Le glow, ce mot qu’on utilise sans vraiment comprendre

Si tu es arrivée jusqu’ici, ce n’est probablement pas juste pour une nouvelle crème. C’est parce que, quelque part, tu as envie de retrouver une peau qui va bien. Pas une peau parfaite, pas une peau de magazine retouchée. Une peau qui respire la santé, qui a l’air vivante.
En Corée, on appelle ça le glow. Et avant que tu n’imagines un effet pailleté ou un filtre Instagram, laisse-moi te rassurer tout de suite : ce n’est ni l’un ni l’autre. Le glow, ce n’est pas un highlighter qu’on applique. C’est ce qui se passe quand la peau, en dessous, fonctionne enfin correctement.

Ce que le glow veut dire, concrètement

Dans la vision coréenne du soin, une peau qui glow, c’est une peau :

  • Profondément hydratée
  • Protégée par une barrière cutanée intacte
  • Bien irriguée par la micro-circulation
  • Capable de se renouveler sans s’irriter
  • Équilibrée entre eau et lipides
  • Peu inflammatoire

Traduit en langage de dermatologue, ça donne : un film hydrolipidique stable, une fonction barrière efficace, une hydratation suffisante de la couche cornée, une micro-circulation active, et un stress oxydatif sous contrôle.
Le résultat, lui, est très simple à observer : la lumière se réfléchit mieux à la surface de la peau.

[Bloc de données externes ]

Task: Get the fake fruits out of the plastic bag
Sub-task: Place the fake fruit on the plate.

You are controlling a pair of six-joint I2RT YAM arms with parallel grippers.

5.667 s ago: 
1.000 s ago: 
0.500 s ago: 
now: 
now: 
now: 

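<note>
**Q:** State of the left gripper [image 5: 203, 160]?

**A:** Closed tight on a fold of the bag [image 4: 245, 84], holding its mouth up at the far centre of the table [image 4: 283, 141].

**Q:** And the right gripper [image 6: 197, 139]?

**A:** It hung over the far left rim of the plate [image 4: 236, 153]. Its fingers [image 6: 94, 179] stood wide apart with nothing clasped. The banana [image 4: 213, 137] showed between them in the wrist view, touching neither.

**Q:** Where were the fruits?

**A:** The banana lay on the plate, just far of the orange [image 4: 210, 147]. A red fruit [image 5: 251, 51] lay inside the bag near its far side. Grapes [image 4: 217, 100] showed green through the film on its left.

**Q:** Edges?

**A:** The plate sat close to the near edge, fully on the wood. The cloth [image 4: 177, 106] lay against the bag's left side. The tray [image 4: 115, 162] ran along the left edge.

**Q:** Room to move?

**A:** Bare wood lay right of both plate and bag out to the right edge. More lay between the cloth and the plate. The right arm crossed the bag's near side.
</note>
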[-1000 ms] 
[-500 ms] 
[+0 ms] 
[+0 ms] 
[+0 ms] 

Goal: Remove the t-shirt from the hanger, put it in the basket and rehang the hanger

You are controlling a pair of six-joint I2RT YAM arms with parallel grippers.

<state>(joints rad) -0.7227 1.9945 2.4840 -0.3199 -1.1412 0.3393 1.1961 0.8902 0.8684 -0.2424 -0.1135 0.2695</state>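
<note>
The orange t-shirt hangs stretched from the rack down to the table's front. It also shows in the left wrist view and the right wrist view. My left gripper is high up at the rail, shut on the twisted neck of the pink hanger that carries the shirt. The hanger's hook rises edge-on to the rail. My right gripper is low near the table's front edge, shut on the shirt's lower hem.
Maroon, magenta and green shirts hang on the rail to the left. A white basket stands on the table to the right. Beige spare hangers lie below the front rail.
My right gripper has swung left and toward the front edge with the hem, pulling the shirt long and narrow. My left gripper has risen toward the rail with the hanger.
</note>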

Elle paraît plus rebondie, plus claire, plus vivante.

D’où vient cette obsession coréenne pour le glow

Rituel de beauté traditionnel coréen à l'origine du glow, dynastie Joseon

Parce que la beauté coréenne ne s’est jamais vraiment construite autour du maquillage, mais autour de l’état de la peau elle-même.

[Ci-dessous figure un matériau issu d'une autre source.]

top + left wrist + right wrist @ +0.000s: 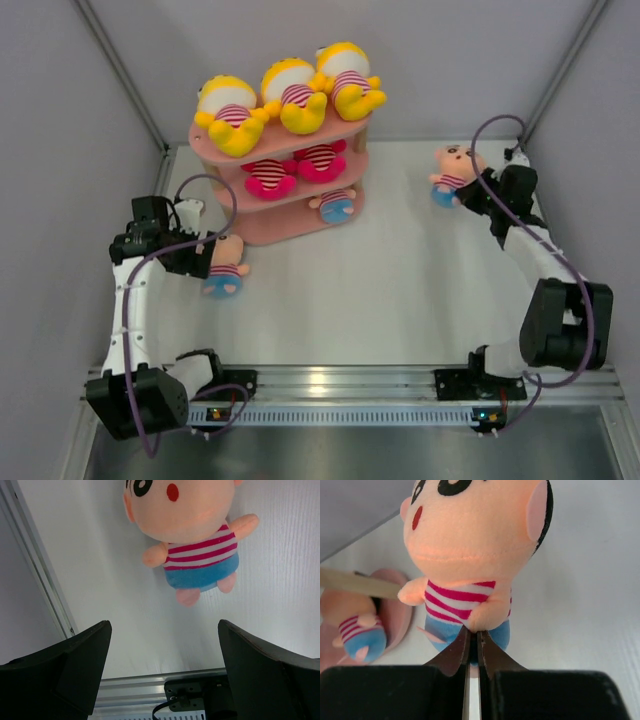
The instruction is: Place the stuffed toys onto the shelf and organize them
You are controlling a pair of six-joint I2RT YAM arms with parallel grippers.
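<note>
Progress is judged to be well past halfway: six plush dolls are seen on the pink shelf, and two are not yet placed. Three yellow dolls are lined up on the top board, two red-bottomed dolls are laid on the middle board, and one blue-bottomed doll is set at the right end of the lowest board. Of the two left, the left doll is lying face up on the white table in front of the shelf's left end, just beyond the left gripper, whose fingers are spread wide with nothing between them. The right doll is found at the table's right rear, well apart from the shelf, and its blue bottom is pinched by the right gripper, whose fingers are closed on the fabric almost tip to tip. The dolls are made of short, soft pile, with rounded oversized heads, stubby limbs and red-and-white striped shirts; easy squashing under a grip is expected. The shelf is built of oval pink boards on pale wooden posts, and the table is finished in a matte, faintly ribbed white.
</note>
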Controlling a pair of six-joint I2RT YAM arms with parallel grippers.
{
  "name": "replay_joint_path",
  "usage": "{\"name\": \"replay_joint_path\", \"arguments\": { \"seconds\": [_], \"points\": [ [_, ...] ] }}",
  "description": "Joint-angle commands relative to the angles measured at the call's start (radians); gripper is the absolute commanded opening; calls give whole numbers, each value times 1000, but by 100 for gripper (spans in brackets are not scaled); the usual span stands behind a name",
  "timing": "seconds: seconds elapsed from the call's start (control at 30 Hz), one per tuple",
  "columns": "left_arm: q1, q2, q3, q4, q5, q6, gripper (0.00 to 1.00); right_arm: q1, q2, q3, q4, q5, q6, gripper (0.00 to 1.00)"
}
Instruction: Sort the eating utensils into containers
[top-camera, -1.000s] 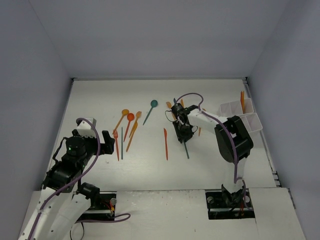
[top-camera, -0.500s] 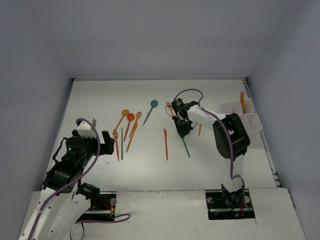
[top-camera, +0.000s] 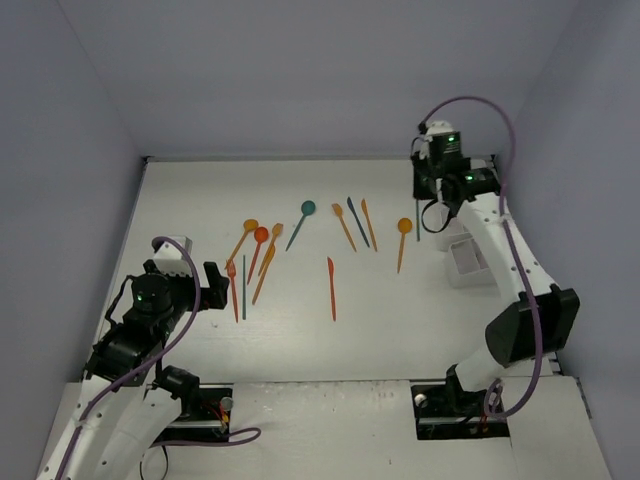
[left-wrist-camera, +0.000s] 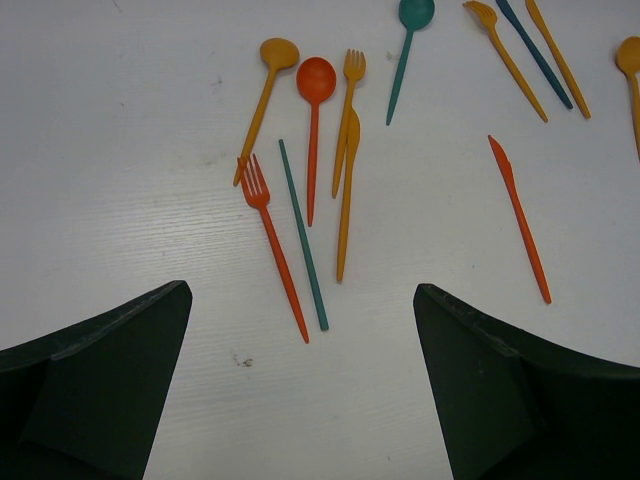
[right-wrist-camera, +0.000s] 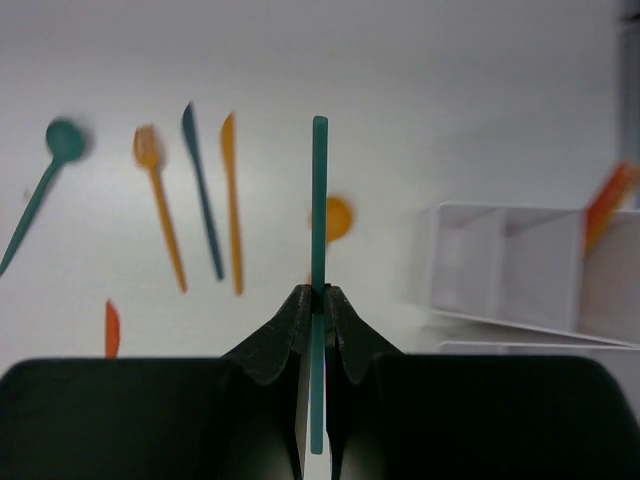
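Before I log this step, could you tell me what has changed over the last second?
The right pincer closed on the teal utensil at mid-table, lifted it and swung to the far right, near the organizer. The left pincer stayed open and unmoved; the other utensils lie as before.

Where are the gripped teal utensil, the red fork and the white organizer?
teal utensil (right-wrist-camera: 319, 200): right wrist view, mid-handle.
red fork (left-wrist-camera: 279, 262): left wrist view, handle.
white organizer (right-wrist-camera: 462, 262): right wrist view, compartment wall.
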Motion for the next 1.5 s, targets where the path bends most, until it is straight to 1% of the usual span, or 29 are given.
{"name": "replay_joint_path", "arguments": {
  "seconds": [0.0, 0.13, 0.3, 0.43, 0.57, 0.77, 0.93, 1.13, 1.4, 1.47],
  "points": [
    [-6, -1, 30, 57, -14, 6, 92, -143, -72, 83, 56, 81, -139, 0],
    [-5, -9, 30, 57, -16, 6, 92, -248, -93, 86, 166, 82, -188, 0],
    [-6, -17, 29, 57, -18, 8, 92, -371, -91, 49, 360, 50, -228, 0],
    [-5, -19, 29, 60, -19, 6, 92, -416, -54, 28, 453, 40, -275, 0],
    [-5, -13, 27, 62, -19, 6, 92, -438, -8, 7, 563, 34, -296, 0],
    [-5, 10, 25, 64, -18, 5, 92, -454, 76, -15, 658, 9, -300, 0],
    [-5, 27, 24, 62, -21, 6, 92, -473, 107, -111, 758, -5, -270, 0],
    [-5, 45, 25, 63, -18, 6, 92, -478, 94, -239, 848, -1, -254, 0],
    [-5, 49, 24, 62, -19, 6, 92, -498, 49, -360, 870, -4, -259, 1],
    [-5, 45, 25, 62, -19, 5, 92, -506, 38, -376, 869, -5, -248, 10]
  ]
}}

Historiquement, une peau lumineuse était associée à plusieurs choses à la fois : à la santé, à la jeunesse, à un certain équilibre intérieur, même à un statut social (une peau protégée du soleil disait, à l’époque, qu’on menait une vie moins rude), et à une forme de pureté esthétique.

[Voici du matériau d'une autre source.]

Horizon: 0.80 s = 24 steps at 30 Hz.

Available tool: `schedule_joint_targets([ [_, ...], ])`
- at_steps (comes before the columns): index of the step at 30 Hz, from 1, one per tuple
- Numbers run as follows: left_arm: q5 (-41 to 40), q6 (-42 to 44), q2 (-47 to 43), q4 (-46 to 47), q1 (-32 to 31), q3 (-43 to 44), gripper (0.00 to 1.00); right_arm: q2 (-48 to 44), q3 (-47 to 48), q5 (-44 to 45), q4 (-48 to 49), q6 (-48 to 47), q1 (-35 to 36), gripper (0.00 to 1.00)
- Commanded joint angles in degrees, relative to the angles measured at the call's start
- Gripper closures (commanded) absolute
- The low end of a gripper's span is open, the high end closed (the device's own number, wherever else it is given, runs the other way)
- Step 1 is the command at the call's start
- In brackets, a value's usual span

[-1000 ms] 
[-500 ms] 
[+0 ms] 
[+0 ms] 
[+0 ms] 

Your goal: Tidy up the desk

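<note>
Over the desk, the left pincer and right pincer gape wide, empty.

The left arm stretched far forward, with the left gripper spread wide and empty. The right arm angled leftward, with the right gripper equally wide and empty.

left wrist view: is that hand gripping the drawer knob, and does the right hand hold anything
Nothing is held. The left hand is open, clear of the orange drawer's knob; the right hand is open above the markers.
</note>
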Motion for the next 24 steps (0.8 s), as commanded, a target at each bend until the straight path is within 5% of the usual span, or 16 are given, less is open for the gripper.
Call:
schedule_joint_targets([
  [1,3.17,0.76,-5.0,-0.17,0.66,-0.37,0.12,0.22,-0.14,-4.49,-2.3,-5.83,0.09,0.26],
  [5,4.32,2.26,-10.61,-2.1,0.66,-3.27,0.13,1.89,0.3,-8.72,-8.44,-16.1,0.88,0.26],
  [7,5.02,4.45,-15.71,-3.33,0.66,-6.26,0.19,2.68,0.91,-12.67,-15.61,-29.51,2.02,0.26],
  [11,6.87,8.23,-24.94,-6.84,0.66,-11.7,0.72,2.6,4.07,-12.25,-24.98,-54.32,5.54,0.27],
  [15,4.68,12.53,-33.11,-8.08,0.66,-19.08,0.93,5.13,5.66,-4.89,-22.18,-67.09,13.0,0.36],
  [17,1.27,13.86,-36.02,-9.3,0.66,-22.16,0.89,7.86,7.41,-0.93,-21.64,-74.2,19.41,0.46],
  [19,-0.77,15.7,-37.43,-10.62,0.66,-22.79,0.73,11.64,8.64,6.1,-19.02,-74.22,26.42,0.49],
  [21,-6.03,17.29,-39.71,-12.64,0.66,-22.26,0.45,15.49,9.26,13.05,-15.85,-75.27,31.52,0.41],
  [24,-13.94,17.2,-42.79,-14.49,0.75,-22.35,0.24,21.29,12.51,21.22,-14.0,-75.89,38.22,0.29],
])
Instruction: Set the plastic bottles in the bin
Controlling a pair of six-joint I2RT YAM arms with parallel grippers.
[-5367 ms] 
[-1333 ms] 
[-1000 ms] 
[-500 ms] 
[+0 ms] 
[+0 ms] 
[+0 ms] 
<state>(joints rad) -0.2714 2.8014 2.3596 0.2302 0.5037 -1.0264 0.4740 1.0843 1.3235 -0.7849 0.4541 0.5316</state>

Dès la dynastie Joseon, les femmes utilisaient déjà des eaux de riz fermentées, des poudres de perles, des plantes médicinales issues de la médecine traditionnelle (le hanbang), des massages du visage, des rituels d’hydratation.

L’idée derrière tout ça n’a jamais changé : il ne s’agissait pas de masquer la peau, mais de révéler ce qu’elle pouvait montrer une fois qu’elle allait bien.

Et en Europe, pourquoi on n’en a jamais vraiment parlé ainsi ?

C’est la question que je me suis souvent posée. Et la réponse tient en grande partie à une histoire différente, pas meilleure ni pire, juste différente.

La vision occidentale

  • Maquillage couvrant
  • Teint mat
  • Dissimulation des imperfections
  • Correction visible

Entre 1920 et 2000, la peau « idéale » était pensée comme un camouflage.

Depuis la K-beauty

  • Transparence du teint
  • Hydratation profonde
  • Prévention du vieillissement
  • Santé cutanée sur le long terme

Depuis les années 2010, sous l’influence de la K-beauty

Ce que ça change, concrètement, pour toi

Si tu as grandi avec l’idée qu’une bonne routine, c’est avant tout un bon fond de teint et un anticerne efficace, ce n’est pas un échec personnel, c’est juste l’héritage culturel dans lequel on a toutes baigné. La bonne nouvelle, c’est que cette vision peut évoluer, et que comprendre ce qui se passe réellement sous la surface de ta peau change complètement la façon dont tu choisis tes produits, et même la façon dont tu te regardes dans le miroir.

Le glow, une philosophie plus qu’une tendance

Femme au glow naturel après sa routine de soin K-beauty

Ce n’est pas une question de suivre une mode venue d’ailleurs. C’est une question de revenir à quelque chose de plus simple : prendre soin de ce qui est déjà là, plutôt que de chercher en permanence à le recouvrir.

Et ça, c’est exactement ce qu’on va explorer ensemble, peau par peau, notion par notion, dans cette nouvelle rubrique.